The introduction of the Internet into people's lives has allowed all amateur astronomers to connect to this good cause. A web-based asteroid hazard monitoring network has been created. NASA announced the creation of a worldwide asteroid hazard monitoring system, called Sentry. The system was created to facilitate communication between scientists when discovering celestial bodies that pose a potential threat to our planet.
Space aliens over several meters in size approaching the Earth can be detected by modern optical means at a distance of about 1 million km from the planet. Larger objects (tens and hundreds of meters in diameter) can be seen at much greater distances.
Slide 15
Protection Options
So, the object has been detected, and it is indeed approaching the Earth. Science fiction writers and astronomers agree that there are only two possible defense options. The first is to destroy the object physically - blow it up, shoot it. The second is to change its orbit to prevent a collision. Recently, however, a message appeared that they had come up with a kind of airbag that should be deployed at the place where the cosmic body falls. Or science fiction writers are actively developing versions of the evacuation of earthlings to another planet in the solar or even another planetary system.
Slide 16
The implementation of the first of these methods is obvious. You need to use a rocket to deliver an explosive there and detonate it. It is possible to organize a contact nuclear explosion on the surface. All this should lead to the fragmentation of the object into safe fragments. The only question is the amount of explosive and its delivery to the trajectory point of an asteroid or comet, sufficiently distant from the Earth. The method of detonating a cosmic body is applicable only for small objects, since as a result scientists expect to obtain small fragments, burning up in the atmosphere.
Slide 17
It's more difficult with larger bodies. Due to the limited capabilities of modern demolition means, after an explosion large fragments may remain unburned in the atmosphere, the collective action of which can cause a catastrophe much greater than the original body. And since it is almost impossible to calculate the number of fragments, their speed and direction of movement, then the crushing of the body itself becomes a dubious enterprise.
Slide 18
More interesting are the ways to change the orbit of a cosmic body. These methods are good for large bodies. If we have a comet approaching the Earth, then it is proposed to use the sublimation effect - the evaporation of gases from the surface of the cleaned part of the comet's nucleus.

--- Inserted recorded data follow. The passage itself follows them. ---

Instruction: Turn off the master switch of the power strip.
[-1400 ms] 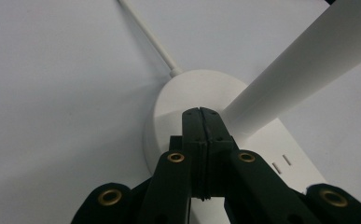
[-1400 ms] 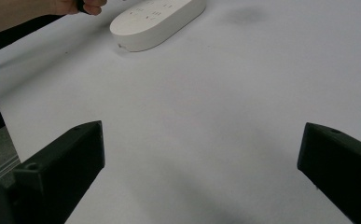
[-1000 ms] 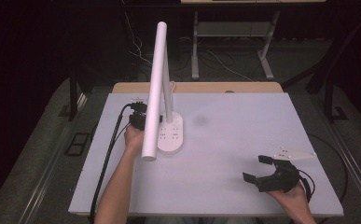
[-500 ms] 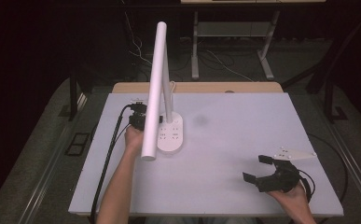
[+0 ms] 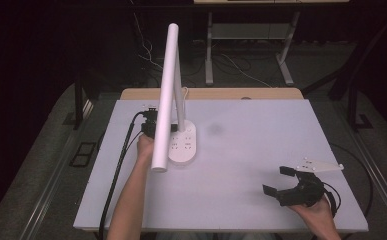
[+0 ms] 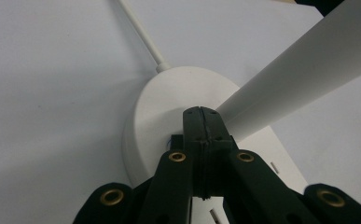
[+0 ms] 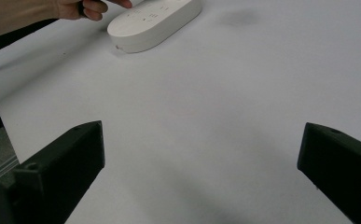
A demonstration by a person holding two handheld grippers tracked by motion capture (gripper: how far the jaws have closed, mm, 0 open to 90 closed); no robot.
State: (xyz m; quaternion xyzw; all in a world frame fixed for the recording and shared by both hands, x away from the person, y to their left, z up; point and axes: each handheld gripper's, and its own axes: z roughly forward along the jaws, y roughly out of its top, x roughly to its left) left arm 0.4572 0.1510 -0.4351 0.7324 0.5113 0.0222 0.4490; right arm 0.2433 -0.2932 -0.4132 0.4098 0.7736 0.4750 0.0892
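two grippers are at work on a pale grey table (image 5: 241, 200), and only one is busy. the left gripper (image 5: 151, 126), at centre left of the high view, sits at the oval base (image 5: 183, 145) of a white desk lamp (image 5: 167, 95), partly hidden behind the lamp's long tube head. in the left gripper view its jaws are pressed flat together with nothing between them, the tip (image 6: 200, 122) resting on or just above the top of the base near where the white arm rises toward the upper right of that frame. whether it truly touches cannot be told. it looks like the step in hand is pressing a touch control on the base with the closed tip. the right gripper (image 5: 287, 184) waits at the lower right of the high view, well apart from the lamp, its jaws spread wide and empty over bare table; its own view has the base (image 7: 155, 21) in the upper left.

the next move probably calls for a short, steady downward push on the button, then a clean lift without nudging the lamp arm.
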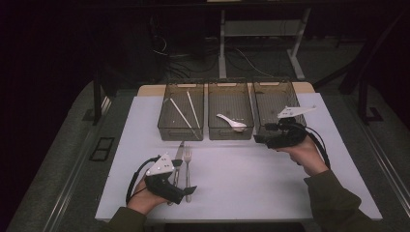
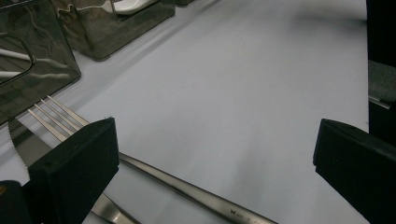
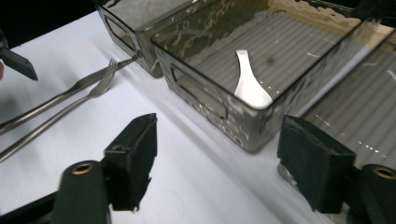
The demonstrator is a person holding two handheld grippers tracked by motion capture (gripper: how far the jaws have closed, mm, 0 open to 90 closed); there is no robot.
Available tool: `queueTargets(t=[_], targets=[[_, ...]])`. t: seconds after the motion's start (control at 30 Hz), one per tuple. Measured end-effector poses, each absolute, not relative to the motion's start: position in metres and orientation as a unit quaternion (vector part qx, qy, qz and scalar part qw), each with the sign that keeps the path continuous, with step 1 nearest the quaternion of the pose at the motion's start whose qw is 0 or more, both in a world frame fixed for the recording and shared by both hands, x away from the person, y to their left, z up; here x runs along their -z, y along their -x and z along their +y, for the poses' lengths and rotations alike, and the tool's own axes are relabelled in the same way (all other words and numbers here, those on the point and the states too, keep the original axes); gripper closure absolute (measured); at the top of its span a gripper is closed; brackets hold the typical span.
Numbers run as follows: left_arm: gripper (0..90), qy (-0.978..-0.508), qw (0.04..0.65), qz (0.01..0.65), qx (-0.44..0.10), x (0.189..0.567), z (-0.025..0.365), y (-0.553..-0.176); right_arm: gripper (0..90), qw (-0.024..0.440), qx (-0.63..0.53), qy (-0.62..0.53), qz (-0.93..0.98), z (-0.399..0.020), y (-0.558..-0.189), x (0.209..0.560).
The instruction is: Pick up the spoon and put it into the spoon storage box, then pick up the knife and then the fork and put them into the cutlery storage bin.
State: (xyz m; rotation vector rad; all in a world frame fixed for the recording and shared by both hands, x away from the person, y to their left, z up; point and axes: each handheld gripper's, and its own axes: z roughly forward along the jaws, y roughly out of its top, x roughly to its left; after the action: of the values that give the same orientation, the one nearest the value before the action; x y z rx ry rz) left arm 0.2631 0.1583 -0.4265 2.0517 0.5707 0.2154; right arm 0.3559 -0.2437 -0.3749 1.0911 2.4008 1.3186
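White table (image 1: 251, 179) — fork's (image 2: 187, 191) handle engraving in left tool view

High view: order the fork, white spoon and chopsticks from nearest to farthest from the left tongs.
From the left tongs:
1. Fork, right beside them on the mat.
2. Chopsticks, left bin.
3. White spoon, middle bin.

Hiding the fork (image 1: 187, 166) handle's end under the left gripper (image 1: 189, 189); running knife (image 2: 21, 144) and fork off the frame's edge.
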Motion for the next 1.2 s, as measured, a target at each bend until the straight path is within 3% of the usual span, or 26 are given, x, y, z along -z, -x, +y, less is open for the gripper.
queueTargets(t=[0.13,0.3,1.2], targets=[[0.0,-0.842,0.478,0.233,-0.088,0.426,0.159,-0.264,21.6,0.121,-0.425,-0.380,0.813,-0.248,-0.345,0.381],[0.0,-0.841,0.480,0.234,-0.088,0.426,0.160,-0.264,19.6,0.112,-0.432,-0.378,0.811,-0.254,-0.333,0.385],[0.0,-0.843,0.474,0.236,-0.092,0.426,0.161,-0.264,19.3,0.129,-0.460,-0.385,0.789,-0.301,-0.269,0.425]])
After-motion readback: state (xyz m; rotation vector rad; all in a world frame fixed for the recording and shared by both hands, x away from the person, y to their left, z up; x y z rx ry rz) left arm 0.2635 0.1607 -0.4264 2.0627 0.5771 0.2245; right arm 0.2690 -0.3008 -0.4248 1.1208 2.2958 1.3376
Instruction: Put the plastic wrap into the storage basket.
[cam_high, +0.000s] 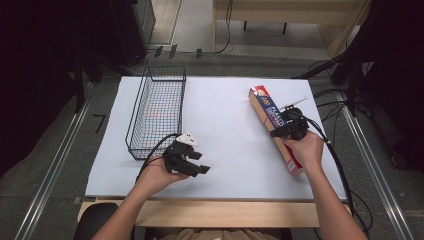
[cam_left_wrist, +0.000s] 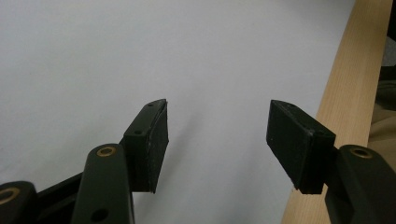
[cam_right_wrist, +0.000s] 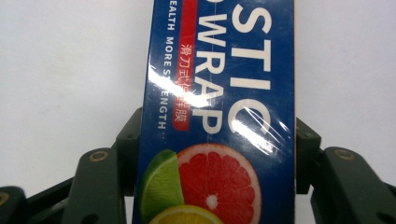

This process leads to the emergence of reactive forces that spin the comet around its own axis of rotation and change the trajectory of its movement. This is very reminiscent of “spin” goals in football or tennis, when the ball flies along a completely different trajectory, unexpected for the goalkeeper. The question arises: how to clean the kernel? There are many ways to do this. They even came up with a “sandblasting machine” for cleaning. It is proposed to detonate a rocket or a small nuclear charge near the comet's nucleus and fragments of the rocket or the blast wave of the projectile will clear part of the comet's nucleus.
Slide 19
The same can be done with an asteroid. But in this case, it is proposed to first cover part of its surface with chalk. It will begin to reflect the sun's rays better. There will be uneven heating of its “body” - the speed and direction of its rotation around its axis will change. Then everything will happen as with a “twisted” ball. Only you will need a lot of chalk. American scientists have calculated that changing the orbit of the 1950 DA asteroid would require 250 thousand tons of chalk, and 90 fully loaded Saturn 5-type comets could deliver it to the asteroid. But at the same time, in one century its orbit would deviate by 15 thousand kilometers.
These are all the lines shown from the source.